Work instructions = Repeat the records below exactly.

Study material =

- - -

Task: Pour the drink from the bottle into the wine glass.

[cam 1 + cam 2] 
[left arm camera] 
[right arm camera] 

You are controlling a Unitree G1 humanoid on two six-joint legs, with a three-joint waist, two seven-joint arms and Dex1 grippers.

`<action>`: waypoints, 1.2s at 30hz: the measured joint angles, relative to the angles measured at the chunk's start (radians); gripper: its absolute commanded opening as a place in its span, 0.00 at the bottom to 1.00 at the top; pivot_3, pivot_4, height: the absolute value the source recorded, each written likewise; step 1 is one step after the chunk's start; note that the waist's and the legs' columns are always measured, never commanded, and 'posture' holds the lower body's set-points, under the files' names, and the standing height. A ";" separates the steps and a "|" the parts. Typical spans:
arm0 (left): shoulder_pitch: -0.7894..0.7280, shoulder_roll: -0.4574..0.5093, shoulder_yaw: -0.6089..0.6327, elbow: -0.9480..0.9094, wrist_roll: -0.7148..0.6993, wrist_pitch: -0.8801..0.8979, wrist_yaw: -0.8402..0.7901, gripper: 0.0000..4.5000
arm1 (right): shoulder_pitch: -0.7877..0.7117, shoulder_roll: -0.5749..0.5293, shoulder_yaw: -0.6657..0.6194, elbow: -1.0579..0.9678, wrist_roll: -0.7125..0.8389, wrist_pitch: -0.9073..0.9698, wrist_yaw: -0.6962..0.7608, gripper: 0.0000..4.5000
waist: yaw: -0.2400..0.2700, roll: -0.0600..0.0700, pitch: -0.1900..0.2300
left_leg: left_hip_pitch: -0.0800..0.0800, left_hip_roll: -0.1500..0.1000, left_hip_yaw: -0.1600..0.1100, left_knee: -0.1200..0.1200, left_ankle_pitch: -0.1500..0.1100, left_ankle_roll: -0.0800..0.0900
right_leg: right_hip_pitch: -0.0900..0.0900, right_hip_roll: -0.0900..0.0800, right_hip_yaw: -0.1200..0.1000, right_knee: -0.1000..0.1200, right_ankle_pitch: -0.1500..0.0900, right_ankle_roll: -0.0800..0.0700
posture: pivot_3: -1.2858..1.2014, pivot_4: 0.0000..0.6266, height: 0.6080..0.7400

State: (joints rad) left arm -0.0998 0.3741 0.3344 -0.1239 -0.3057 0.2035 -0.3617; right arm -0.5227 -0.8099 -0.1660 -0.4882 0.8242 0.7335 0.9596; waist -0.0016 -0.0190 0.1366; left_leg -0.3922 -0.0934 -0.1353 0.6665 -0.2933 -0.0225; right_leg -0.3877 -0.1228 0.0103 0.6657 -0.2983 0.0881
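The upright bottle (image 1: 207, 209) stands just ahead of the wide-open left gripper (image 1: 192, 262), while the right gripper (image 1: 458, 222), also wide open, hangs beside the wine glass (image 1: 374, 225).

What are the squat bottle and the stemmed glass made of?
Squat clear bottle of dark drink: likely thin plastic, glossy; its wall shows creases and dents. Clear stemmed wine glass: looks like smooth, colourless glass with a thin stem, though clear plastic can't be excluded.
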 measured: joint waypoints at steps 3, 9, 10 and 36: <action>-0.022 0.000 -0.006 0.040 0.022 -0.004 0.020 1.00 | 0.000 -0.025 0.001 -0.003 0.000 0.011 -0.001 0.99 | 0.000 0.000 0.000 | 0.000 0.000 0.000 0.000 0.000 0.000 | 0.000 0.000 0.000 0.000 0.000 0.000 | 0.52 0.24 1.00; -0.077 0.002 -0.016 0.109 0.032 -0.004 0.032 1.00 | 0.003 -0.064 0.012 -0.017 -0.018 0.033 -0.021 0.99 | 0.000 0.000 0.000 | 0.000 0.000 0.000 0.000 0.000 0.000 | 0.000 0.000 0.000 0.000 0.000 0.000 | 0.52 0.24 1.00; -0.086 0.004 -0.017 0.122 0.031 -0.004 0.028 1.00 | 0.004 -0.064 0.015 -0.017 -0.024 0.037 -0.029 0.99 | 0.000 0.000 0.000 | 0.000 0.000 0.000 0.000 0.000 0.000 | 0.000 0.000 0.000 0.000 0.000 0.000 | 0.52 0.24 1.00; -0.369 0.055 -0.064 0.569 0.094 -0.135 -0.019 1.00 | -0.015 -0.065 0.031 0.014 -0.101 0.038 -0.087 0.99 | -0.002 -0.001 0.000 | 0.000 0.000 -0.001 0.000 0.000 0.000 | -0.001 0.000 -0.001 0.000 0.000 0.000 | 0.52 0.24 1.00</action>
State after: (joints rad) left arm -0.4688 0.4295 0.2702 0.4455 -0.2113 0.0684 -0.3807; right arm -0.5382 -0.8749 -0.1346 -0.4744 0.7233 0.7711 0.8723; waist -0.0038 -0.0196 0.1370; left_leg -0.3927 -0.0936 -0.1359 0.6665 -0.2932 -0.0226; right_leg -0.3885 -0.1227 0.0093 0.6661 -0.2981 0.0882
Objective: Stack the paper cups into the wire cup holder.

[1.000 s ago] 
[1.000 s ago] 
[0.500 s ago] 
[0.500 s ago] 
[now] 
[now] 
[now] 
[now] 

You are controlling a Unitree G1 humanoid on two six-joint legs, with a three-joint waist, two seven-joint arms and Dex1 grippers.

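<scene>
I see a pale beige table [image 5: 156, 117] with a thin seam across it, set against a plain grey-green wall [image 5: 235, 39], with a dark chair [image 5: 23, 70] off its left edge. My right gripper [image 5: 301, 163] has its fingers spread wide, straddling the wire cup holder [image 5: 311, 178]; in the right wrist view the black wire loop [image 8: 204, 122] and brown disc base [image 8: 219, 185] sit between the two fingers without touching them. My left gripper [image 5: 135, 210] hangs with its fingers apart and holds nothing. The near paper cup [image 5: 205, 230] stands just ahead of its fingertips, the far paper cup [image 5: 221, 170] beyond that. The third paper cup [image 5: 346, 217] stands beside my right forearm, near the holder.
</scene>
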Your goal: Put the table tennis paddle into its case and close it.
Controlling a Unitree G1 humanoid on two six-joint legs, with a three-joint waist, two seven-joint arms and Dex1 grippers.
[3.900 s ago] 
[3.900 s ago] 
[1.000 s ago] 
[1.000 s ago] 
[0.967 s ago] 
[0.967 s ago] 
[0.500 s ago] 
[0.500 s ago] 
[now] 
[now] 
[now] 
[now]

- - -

Task result =
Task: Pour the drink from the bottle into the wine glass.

[cam 1 + cam 2] 
[left arm camera] 
[right arm camera] 

You are controlling a Unitree G1 humanoid on two six-joint legs, with a three-joint waist, two seven-joint arms and Dex1 grippers.

`<action>`: waypoints, 1.2s at 30hz: the measured joint angles, relative to the angles measured at the chunk's start (radians); gripper: its absolute commanded opening as a place in its span, 0.00 at the bottom to 1.00 at the top; pivot_3, pivot_4, height: the absolute value the source recorded, each written likewise; step 1 is one step after the chunk's start; note that the waist's and the legs' columns are always measured, never commanded, and 'posture' holds the lower body's set-points, under the files' names, and the standing height. A ";" separates the steps and a "|" the parts. Typical spans:
arm0 (left): shoulder_pitch: -0.7894..0.7280, shoulder_roll: -0.4574..0.5093, shoulder_yaw: -0.6089..0.6327, elbow: -0.9480..0.9094, wrist_roll: -0.7148..0.6993, wrist_pitch: -0.8801..0.8979, wrist_yaw: -0.8402..0.7901, gripper: 0.0000..4.5000
arm1 (right): shoulder_pitch: -0.7877..0.7117, shoulder_roll: -0.5749..0.5293, shoulder_yaw: -0.6657..0.6194, elbow: -1.0579..0.9678, wrist_roll: -0.7125..0.8389, wrist_pitch: -0.9073..0.9698, wrist_yaw: -0.6962..0.7608, gripper: 0.0000..4.5000
waist: yaw: -0.2400..0.2700, roll: -0.0600..0.0700, pitch: -0.1900..0.2300
left_leg: left_hip_pitch: -0.0800..0.0800, left_hip_roll: -0.1500..0.1000, left_hip_yaw: -0.1600..0.1100, left_knee: -0.1200..0.1200, left_ankle_pitch: -0.1500..0.1100, left_ankle_roll: -0.0800..0.0900
right_leg: right_hip_pitch: -0.0900..0.0900, right_hip_roll: -0.0900..0.0800, right_hip_yaw: -0.1200..0.1000, right_knee: -0.1000..0.1200, right_ankle_pitch: -0.1500..0.0900, right_ankle_roll: -0.0800..0.0700
posture: pivot_3: -1.2858..1.2014, pivot_4: 0.0000..0.6266, height: 0.6080..0.7400

State: (joints rad) left arm -0.0998 0.3741 0.3344 -0.1239 -0.3057 0.2035 -0.3617; right arm -0.5227 -0.8099 -0.1660 -0.4882 0.8242 0.7335 0.9596; waist -0.0016 -0.0190 0.1366; left_leg -0.3922 -0.0934 -0.1353 0.6665 -0.2933 -0.0225; right_leg -0.3877 -0.1228 0.0103 0.6657 -0.2983 0.0881
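The upright bottle (image 1: 207, 209) stands just ahead of the wide-open left gripper (image 1: 192, 262), while the right gripper (image 1: 458, 222), also wide open, hangs beside the wine glass (image 1: 374, 225).

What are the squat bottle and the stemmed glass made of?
Squat clear bottle of dark drink: likely thin plastic, glossy; its wall shows creases and dents. Clear stemmed wine glass: looks like smooth, colourless glass with a thin stem, though clear plastic can't be excluded.
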 measured: joint waypoints at steps 3, 9, 10 and 36: <action>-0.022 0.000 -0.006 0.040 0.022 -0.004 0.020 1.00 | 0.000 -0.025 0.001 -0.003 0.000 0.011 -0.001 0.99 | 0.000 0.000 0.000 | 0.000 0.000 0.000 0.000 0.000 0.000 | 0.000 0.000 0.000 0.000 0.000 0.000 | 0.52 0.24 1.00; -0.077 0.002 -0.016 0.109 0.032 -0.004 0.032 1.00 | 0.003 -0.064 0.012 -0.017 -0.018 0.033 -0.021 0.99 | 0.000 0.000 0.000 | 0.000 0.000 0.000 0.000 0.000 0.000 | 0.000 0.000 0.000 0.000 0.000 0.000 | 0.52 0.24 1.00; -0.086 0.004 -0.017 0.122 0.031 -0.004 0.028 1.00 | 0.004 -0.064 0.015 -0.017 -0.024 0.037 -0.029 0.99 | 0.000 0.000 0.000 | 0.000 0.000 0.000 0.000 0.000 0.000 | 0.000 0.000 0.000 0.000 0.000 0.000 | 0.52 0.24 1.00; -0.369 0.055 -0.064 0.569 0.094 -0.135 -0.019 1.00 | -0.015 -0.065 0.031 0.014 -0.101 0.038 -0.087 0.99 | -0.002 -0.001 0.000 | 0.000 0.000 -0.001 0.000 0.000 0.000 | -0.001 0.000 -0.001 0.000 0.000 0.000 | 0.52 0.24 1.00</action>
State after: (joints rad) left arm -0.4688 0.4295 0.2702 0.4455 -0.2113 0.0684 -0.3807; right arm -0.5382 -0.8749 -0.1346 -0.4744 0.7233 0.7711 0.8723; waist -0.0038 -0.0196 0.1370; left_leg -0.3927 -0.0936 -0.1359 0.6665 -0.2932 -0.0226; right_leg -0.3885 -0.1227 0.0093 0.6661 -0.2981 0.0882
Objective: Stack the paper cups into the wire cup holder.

[1.000 s ago] 
[1.000 s ago] 
[0.500 s ago] 
[0.500 s ago] 
[now] 
[now] 
[now] 
[now] 

You are controlling a Unitree G1 humanoid on two six-joint legs, with a three-joint waist, two seven-joint arms and Dex1 grippers.

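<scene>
I see a pale beige table [image 5: 156, 117] with a thin seam across it, set against a plain grey-green wall [image 5: 235, 39], with a dark chair [image 5: 23, 70] off its left edge. My right gripper [image 5: 301, 163] has its fingers spread wide, straddling the wire cup holder [image 5: 311, 178]; in the right wrist view the black wire loop [image 8: 204, 122] and brown disc base [image 8: 219, 185] sit between the two fingers without touching them. My left gripper [image 5: 135, 210] hangs with its fingers apart and holds nothing. The near paper cup [image 5: 205, 230] stands just ahead of its fingertips, the far paper cup [image 5: 221, 170] beyond that. The third paper cup [image 5: 346, 217] stands beside my right forearm, near the holder.
</scene>
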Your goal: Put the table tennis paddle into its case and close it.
Controlling a Unitree G1 humanoid on two six-joint legs, with a three-joint waist, two seven-joint arms and Dex1 grippers.
[3.900 s ago] 
[3.900 s ago] 
[1.000 s ago] 
[1.000 s ago] 
[0.967 s ago] 
[0.967 s ago] 
[0.500 s ago] 
[0.500 s ago] 
[now] 
[now] 
[now] 
[now]

This finishes the exercise.